The first fundamental distinction that Python makes on data is about whether or not the value of an object changes. If the value can change, the object is called mutable, while if the value cannot change, the object is called immutable.

ID and type

Python id() function returns the “identity” of the object. The identity of an object is an integer, which is guaranteed to be unique and constant for this object during its lifetime. Two objects with non-overlapping lifetimes may have the same id() value.

Example

#integers

x = 10
y = 10

print(id(x))
print(id(y))

Output:

4317900064
4317900064

Example

# strings

s1 = ‘ABC’

s2 = ‘ABC’

print(id(s1))

print(id(s2))

Output

4320080816

4320080816

Example

# tuples

tup1 = (‘A’, ‘B’)

print(id(tup1))

tup2 = (‘A’, ‘B’)

print(id(tup2))

Output

4320130056

4320130056

Mutable, immutable objects

Simple put, a mutable object can be changed after it is created, and an immutable object can’t. Objects of built-in types like (int, float, bool, str, tuple, unicode) are immutable.
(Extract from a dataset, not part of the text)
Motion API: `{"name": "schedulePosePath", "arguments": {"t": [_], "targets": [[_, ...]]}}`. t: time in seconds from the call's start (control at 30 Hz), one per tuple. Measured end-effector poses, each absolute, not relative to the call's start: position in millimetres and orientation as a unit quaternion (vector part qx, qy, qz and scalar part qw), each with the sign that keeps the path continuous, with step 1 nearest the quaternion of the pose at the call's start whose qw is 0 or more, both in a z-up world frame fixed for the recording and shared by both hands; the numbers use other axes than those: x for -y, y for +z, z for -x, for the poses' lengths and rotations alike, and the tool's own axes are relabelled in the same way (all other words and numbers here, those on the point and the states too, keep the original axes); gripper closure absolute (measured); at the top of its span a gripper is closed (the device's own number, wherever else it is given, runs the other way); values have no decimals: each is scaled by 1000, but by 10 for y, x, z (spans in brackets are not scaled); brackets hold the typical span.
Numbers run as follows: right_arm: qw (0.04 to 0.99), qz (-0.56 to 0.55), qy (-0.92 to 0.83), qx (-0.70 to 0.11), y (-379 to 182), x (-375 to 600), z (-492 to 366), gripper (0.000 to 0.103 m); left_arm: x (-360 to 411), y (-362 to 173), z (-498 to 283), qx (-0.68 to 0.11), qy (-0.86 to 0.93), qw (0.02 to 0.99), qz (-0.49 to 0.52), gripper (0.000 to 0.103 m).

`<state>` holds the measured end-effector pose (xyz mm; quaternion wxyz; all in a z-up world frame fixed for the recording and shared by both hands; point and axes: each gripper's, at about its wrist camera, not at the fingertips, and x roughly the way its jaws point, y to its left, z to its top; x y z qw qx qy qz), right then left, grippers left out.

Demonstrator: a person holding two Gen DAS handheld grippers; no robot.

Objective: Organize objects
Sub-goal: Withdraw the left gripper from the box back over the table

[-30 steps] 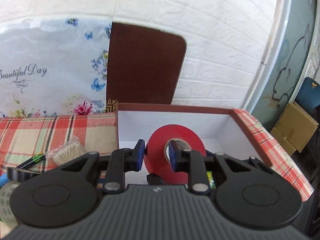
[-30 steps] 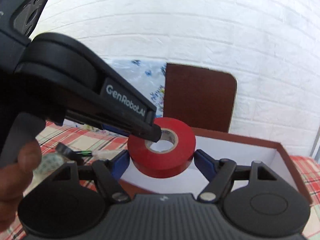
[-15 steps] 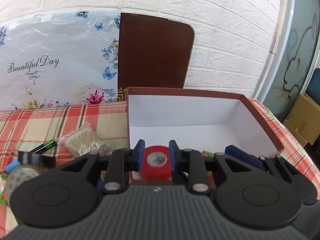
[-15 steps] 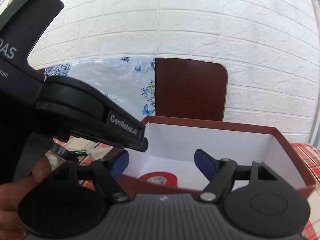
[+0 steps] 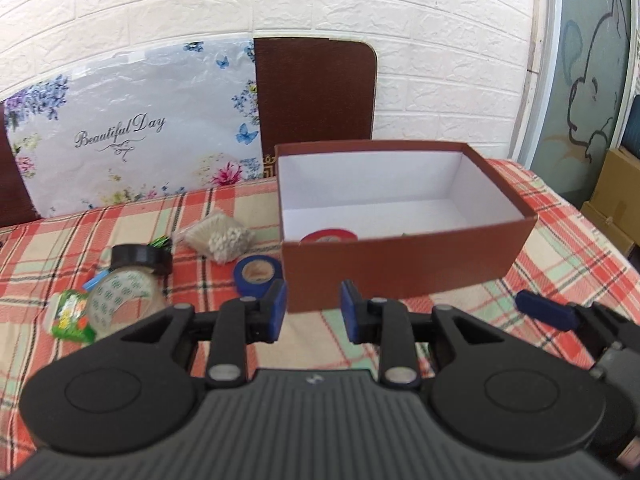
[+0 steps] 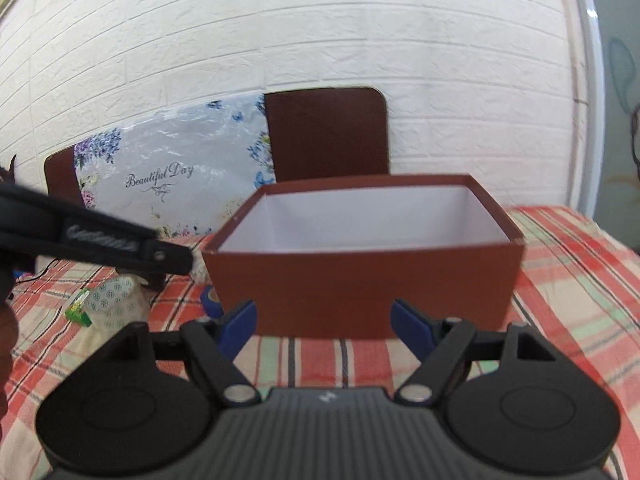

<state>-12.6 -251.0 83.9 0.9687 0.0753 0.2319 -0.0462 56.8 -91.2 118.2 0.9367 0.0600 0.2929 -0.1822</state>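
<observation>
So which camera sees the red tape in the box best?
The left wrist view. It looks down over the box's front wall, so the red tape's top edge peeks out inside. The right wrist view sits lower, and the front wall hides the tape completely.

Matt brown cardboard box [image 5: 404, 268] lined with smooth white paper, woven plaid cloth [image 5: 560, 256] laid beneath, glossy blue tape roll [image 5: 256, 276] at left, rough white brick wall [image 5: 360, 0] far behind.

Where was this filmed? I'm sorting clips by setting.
Probably a home room: a table under a plaid tablecloth, a white brick-pattern wall, and a chair back behind the brown box.
</observation>
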Motion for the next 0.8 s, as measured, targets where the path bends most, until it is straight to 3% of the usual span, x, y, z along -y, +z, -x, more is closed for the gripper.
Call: {"name": "schedulePosePath", "arguments": {"t": [0.17, 0.3, 0.8], "targets": [[962, -140, -59, -228, 983, 2648, 303, 21, 852, 1050, -376, -306, -174, 933, -73, 61], [961, -164, -59, -213, 1087, 2655, 430, 16, 843, 984, -247, -307, -169, 933, -86, 46], [961, -168, -50, -216, 1112, 2472, 559, 12, 825, 949, -64, -306, -165, 933, -91, 46]]}}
Objects of built-in types like (list, set, dict) are mutable. Custom classes are generally mutable

Mutable objects

list, dict, set, byte array

Immutable objects

int, float, complex, string, tuple, frozen set [note: immutable version of set], bytes

how differently does Python treat mutable and immutable objects

The values of mutable objects can be changed at any time and place, whether you expect it or not. You can change a single value of a mutable data type and it won’t change its memory address. However, you can’t change a single value of an immutable type. It will throw an error

Arguments are always passed to functions by reference in Python. … This concept behaves differently for both mutable and immutable arguments in Python. In Python, integer , float , string and tuple are immutable objects. list , dict and set fall in the mutable object category.